[The task]: Whenever the string "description" turns up in a line below, that line should be copied.

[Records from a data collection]
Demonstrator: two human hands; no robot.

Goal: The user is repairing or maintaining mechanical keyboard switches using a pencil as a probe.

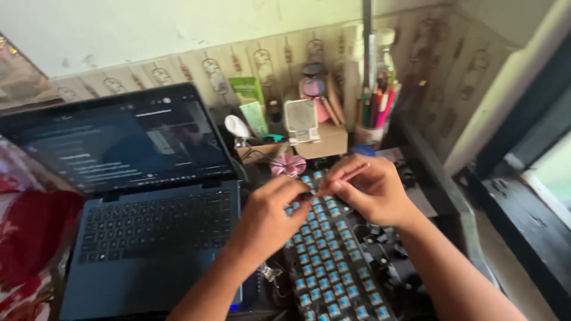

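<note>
A desk point(440, 184) carried everything, pushed into a corner of the wall. The laptop point(148, 226) lay open along the desk's left side, its screen dark with pale text. Just right of it, running from the desk's middle toward the near edge, sat a keyboard point(333, 267) stripped of its caps, blue switches showing. Loose black keycaps point(386, 255) were heaped against its right edge. At the back stood a pencil cup point(372, 128), a small box point(324, 139) and a white fan point(300, 119). Both hands met over the keyboard's far end. The right hand point(372, 190) was pinched on a thin stick point(342, 178). The left hand point(270, 217) had its fingertips point(300, 193) closed together on something small and dark; I could not tell what.
</note>
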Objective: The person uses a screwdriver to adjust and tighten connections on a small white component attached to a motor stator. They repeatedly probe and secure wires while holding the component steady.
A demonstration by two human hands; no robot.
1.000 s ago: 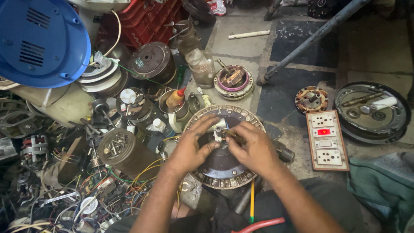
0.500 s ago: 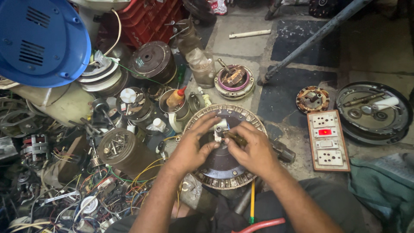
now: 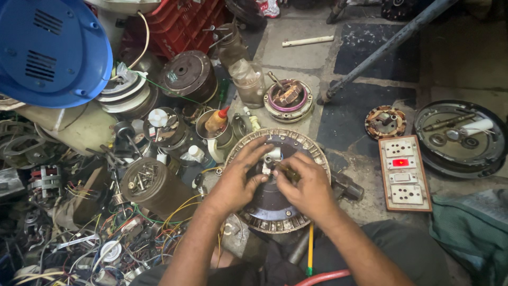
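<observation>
Both hands meet over a round fan motor (image 3: 275,206) lying on the floor: left hand (image 3: 235,182) and right hand (image 3: 307,185), fingers curled, pinch the small white part (image 3: 272,156) at its hub.

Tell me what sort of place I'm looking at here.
Most likely a fan or small-motor repair workshop, worked on the floor. Both hands rest on an opened round motor; a wound stator lies on the floor, and a heap of loose wires and parts sits to the left.

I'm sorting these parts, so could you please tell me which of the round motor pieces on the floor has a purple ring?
The small round piece just beyond the hands, beside the clear jar; the others show no purple.
</observation>
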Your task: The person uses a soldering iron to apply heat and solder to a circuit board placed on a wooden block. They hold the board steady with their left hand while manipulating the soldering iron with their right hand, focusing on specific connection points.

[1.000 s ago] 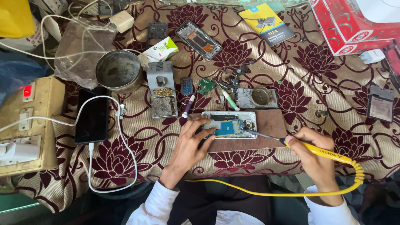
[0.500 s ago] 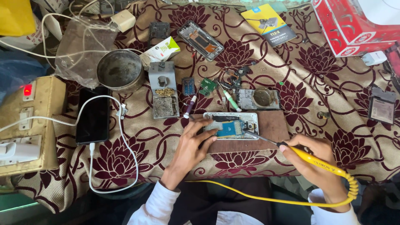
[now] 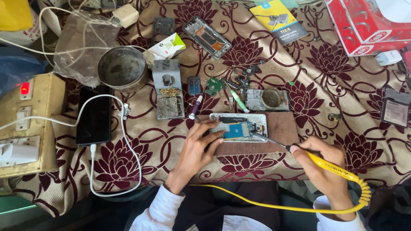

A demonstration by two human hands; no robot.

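On the brown work board [image 3: 274, 141] lies an opened phone [image 3: 239, 127]. Left hand [image 3: 198, 147] presses its fingers flat on the phone's left end, gripping nothing. Right hand [image 3: 322, 164] is curled tight around a yellow soldering iron [image 3: 317, 159], its tip touching the phone's right side.

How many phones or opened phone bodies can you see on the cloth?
3. A white opened phone lies on the brown board under the left hand; a stripped phone body lies up top; a black phone charges at left. Clutter may hide more.
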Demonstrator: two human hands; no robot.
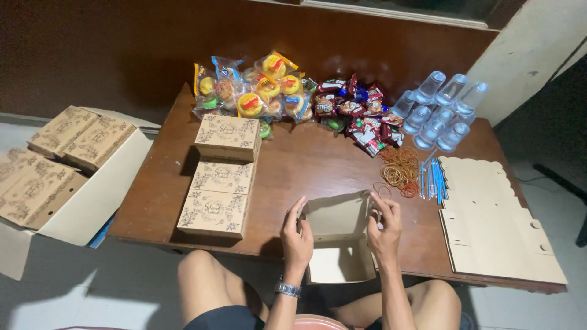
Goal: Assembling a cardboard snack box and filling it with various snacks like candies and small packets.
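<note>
Brown card, still unfolded into shape, sat at the near edge of the wooden table (306, 168): a half-formed box (337, 235) whose back wall stood up while its front flap hung over the table's rim toward the person's knees. The left hand (296, 235) gripped the box's left wall, fingers curled over its top edge; the right hand (384, 229) pinched the right wall, fingers bent around the corner.

As a judgement, the overhanging flap was the weak point: with so little of the base on the table, a hard press on either wall could have tipped the box off the edge or creased the thin card in the wrong line. Uneven pull between the two hands could also have skewed the walls so the tabs missed.

Rubber bands (400, 171) lay just beyond the right hand, with blue straws (433, 178) beside them. A stack of flat card blanks (495, 223) filled the right end of the table. Three finished printed boxes (221, 177) stood in a row to the left. Wrapped cakes (257, 91), dark snack packets (358, 116) and clear plastic cups (440, 110) lined the far side. A large carton (58, 174) with more finished boxes rested on the pale tiled floor at the left; a dark wooden wall closed the room behind
</note>
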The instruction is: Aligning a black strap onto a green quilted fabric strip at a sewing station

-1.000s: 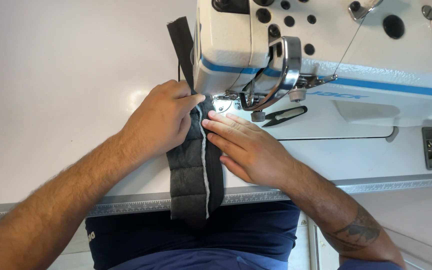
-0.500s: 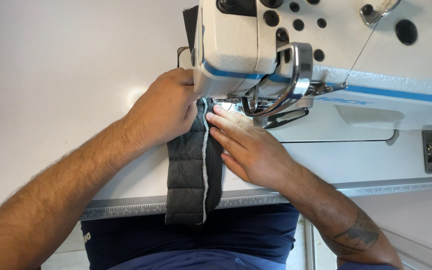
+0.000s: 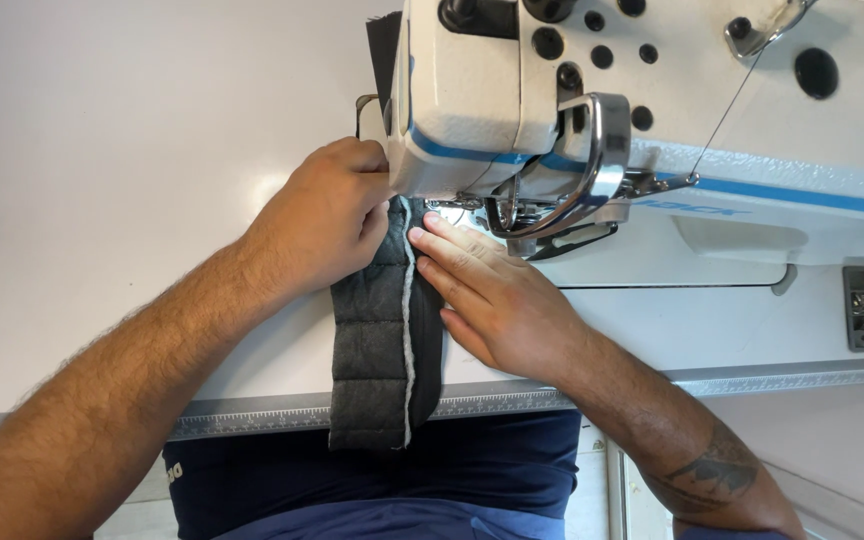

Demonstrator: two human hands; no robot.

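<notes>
On the pale grey worktop (image 3: 102, 200) our left hand (image 3: 327, 215) curls its fingers loosely over the left edge of the dark grey quilted fabric strip (image 3: 377, 340), pressing it down. The strip runs from under the needle of the white sewing machine with a blue stripe (image 3: 652, 110) down over the worktop's front edge, a white seam along its middle. Our right hand (image 3: 497, 300) lies flat, fingers straight, on the strip's right side just below the metal presser foot (image 3: 512, 215).

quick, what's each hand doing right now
left hand: closed, gripping the grey padded strip
right hand: open, fingers flat on the strip
</notes>
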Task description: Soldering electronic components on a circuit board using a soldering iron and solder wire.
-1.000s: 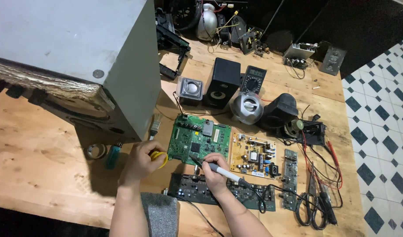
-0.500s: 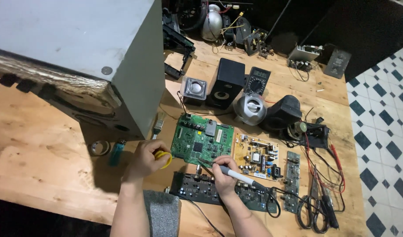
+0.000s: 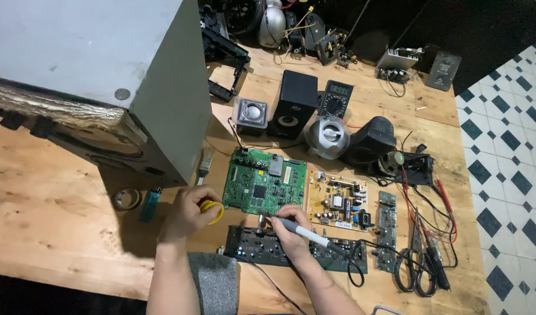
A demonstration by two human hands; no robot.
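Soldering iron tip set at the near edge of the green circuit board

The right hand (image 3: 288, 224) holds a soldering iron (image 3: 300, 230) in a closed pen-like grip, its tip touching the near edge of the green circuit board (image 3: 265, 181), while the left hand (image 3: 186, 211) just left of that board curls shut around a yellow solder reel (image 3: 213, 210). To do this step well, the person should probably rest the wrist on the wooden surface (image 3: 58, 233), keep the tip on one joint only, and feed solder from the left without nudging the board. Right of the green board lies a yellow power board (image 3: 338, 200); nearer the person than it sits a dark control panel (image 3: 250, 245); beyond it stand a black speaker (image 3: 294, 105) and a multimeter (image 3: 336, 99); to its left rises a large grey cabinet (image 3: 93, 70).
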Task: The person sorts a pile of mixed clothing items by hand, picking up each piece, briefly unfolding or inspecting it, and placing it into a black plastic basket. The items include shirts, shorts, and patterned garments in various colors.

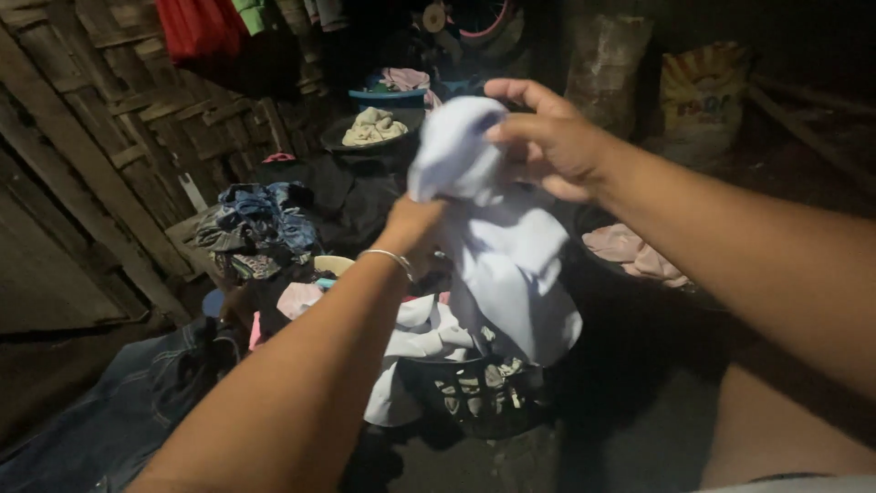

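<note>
A white garment (pixel 497 246) is showing pale, faintly bluish folds. Left of it, a blue denim heap (pixel 265 215) is lying by faded blue jeans (pixel 128 411). Right of it, pink cloth (pixel 634 253) is glowing; beyond it, cream laundry (pixel 372 127) and a red hanging garment (pixel 196 27)

Both arms bare, extended forward and converging toward centre of view. Left forearm rises from the lower left, a thin silver bangle (pixel 391 259) around the wrist. Left hand (pixel 415 224) closed in a fist, knuckles away from the camera, sitting below and left of the right hand. Right forearm enters from the right edge, angled up and leftward. Right hand (pixel 546 137) higher, wrist bent, thumb and fingers (pixel 516 89) curled in a pinching grasp.
</note>
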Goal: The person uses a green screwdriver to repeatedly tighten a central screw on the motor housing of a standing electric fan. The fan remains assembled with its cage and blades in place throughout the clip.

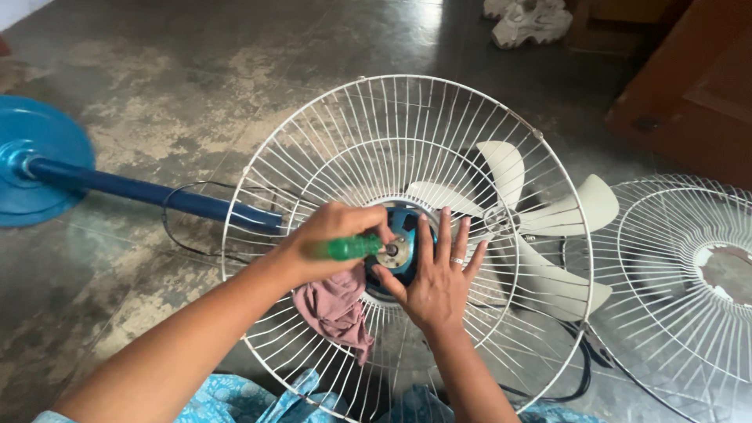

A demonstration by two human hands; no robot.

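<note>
A white wire fan guard (329,133) stands in front of me on a blue motor housing (407,223). My left hand (325,239) grips a green-handled screwdriver (352,247) whose tip meets the metal hub (395,251) at the guard's centre; the same hand also holds a dusty pink cloth (338,309) that hangs down. My right hand (439,274), with a ring on one finger, lies flat with fingers spread against the hub's right side.
The fan's blue pole (149,192) runs left to a round blue base (35,157). A cream fan blade (548,227) lies behind the guard, and a second wire guard (689,274) lies at right. A black cord (580,376) trails on the concrete floor. Wooden furniture (689,86) is at top right.
</note>
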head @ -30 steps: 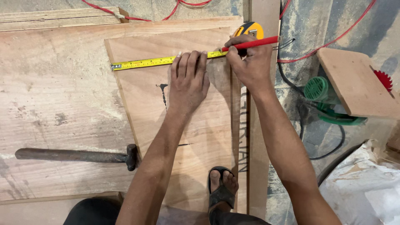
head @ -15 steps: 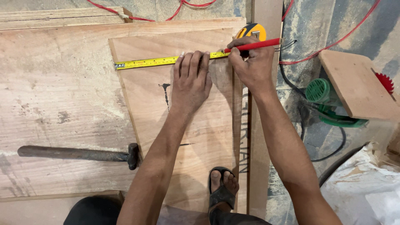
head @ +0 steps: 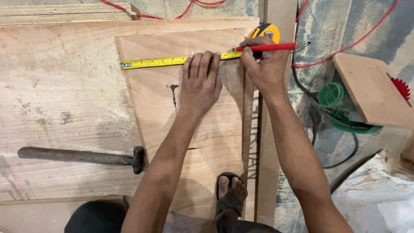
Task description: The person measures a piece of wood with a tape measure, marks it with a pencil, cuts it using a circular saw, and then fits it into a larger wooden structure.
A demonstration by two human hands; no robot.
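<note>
**A:** What am I looking at from up here?

**B:** I see my left hand [head: 200, 84] lying flat on a thin wooden board [head: 194, 129]. The fingers are spread and press the yellow tape measure [head: 172, 61] down onto the board. The hand is open, not wrapped around anything.

**A:** And the other one?

**B:** My right hand [head: 264, 64] is closed on a red pencil [head: 269, 46]. The tip sits at the tape, near the board's right edge. The yellow tape case [head: 265, 31] peeks out just behind that hand.

**A:** How will the tape behave?

**B:** I think it is light, thin and springy, so it may slide or pull back if I let go. Pressing it flat from above seems the best hold. The board looks stiff and flat. My foot in a sandal [head: 230, 196] rests on its near end.

**A:** Anything else close by?

**B:** A hammer [head: 86, 156] lies to the left, its head touching the board's edge.
</note>
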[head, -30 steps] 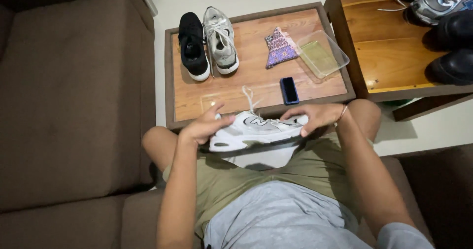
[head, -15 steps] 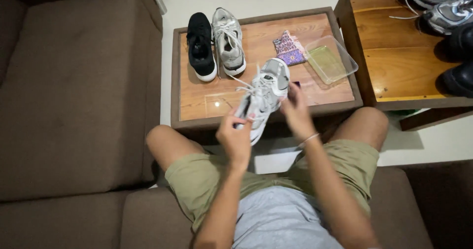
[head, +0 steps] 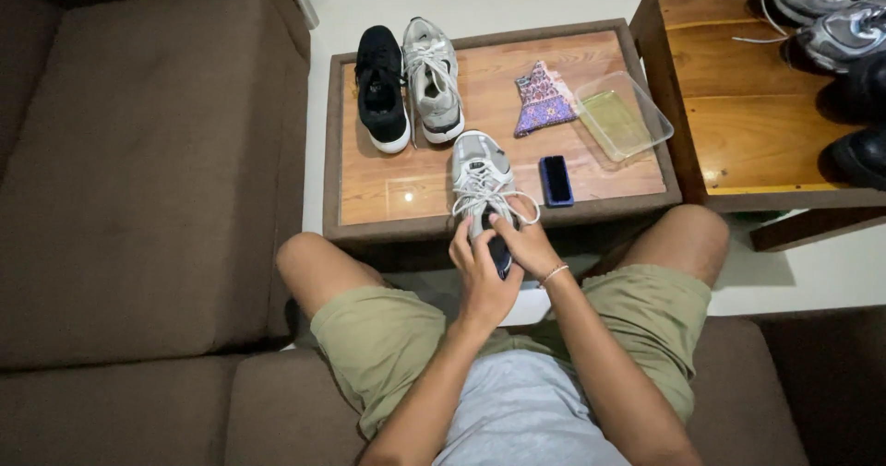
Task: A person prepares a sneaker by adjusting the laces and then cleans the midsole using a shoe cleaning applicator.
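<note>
White-and-grey sneaker [head: 482,175]: rests toe-forward on the wooden surface [head: 406,185], at the middle of its near edge, with the heel overhanging that edge toward the person. White laces lie loose across the tongue; one loop trails toward the right.

Left hand [head: 482,277]: wrapped around the heel of the sneaker from the left side, fingers curled against it.

Right hand [head: 526,242]: closed on the heel from the right, touching the left hand; thin bracelet at the wrist.

Black sneaker [head: 380,88]: far left corner of the surface, toe toward the near edge.

Grey sneaker [head: 434,78]: just beside the black one on its right, touching or nearly so, laces loose.

Patterned purple cloth [head: 543,100]: far half of the surface, right of centre.

Clear plastic tray [head: 622,115]: right edge of the surface, just beside the cloth, set at an angle.

Dark blue phone [head: 556,180]: flat near the near edge, just right of the held sneaker, apart from it.

Brown sofa [head: 148,180]: left of the surface; the person sits on it.

Wooden shelf [head: 738,106]: right of the surface, carrying further shoes [head: 831,14].
</note>
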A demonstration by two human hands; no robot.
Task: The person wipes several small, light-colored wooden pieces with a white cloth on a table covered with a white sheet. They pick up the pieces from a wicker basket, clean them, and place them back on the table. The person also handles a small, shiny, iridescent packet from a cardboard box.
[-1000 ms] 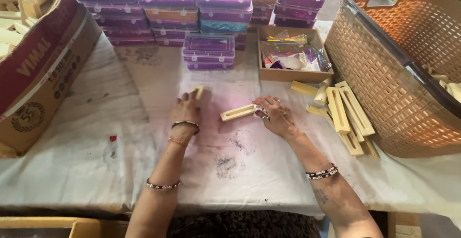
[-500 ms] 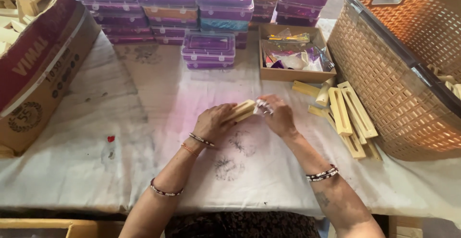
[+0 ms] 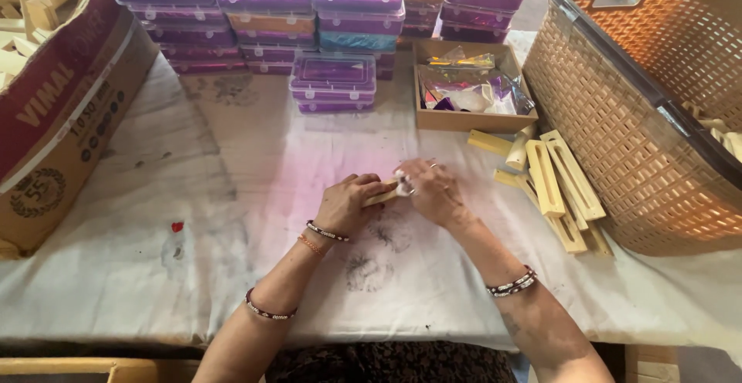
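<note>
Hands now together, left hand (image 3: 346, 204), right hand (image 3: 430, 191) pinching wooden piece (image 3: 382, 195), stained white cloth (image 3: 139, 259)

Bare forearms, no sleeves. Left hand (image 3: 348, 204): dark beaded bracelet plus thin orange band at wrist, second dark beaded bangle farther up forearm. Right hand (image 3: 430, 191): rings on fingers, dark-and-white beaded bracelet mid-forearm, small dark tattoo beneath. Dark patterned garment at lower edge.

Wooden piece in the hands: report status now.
Left hand and right hand both gripping the slotted wooden piece, just above the white tablecloth. More slotted pieces lie right, beside the woven basket. Nothing obstructing.
</note>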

[Answer to this problem]:
Task description: Soldering electronic components on a circuit board using a soldering iron and solder wire.
Task description: The person measures a piece of wood with a tape measure, marks it with a pencil, cuts it using a circular saw, and then fits it into a larger wooden structure.

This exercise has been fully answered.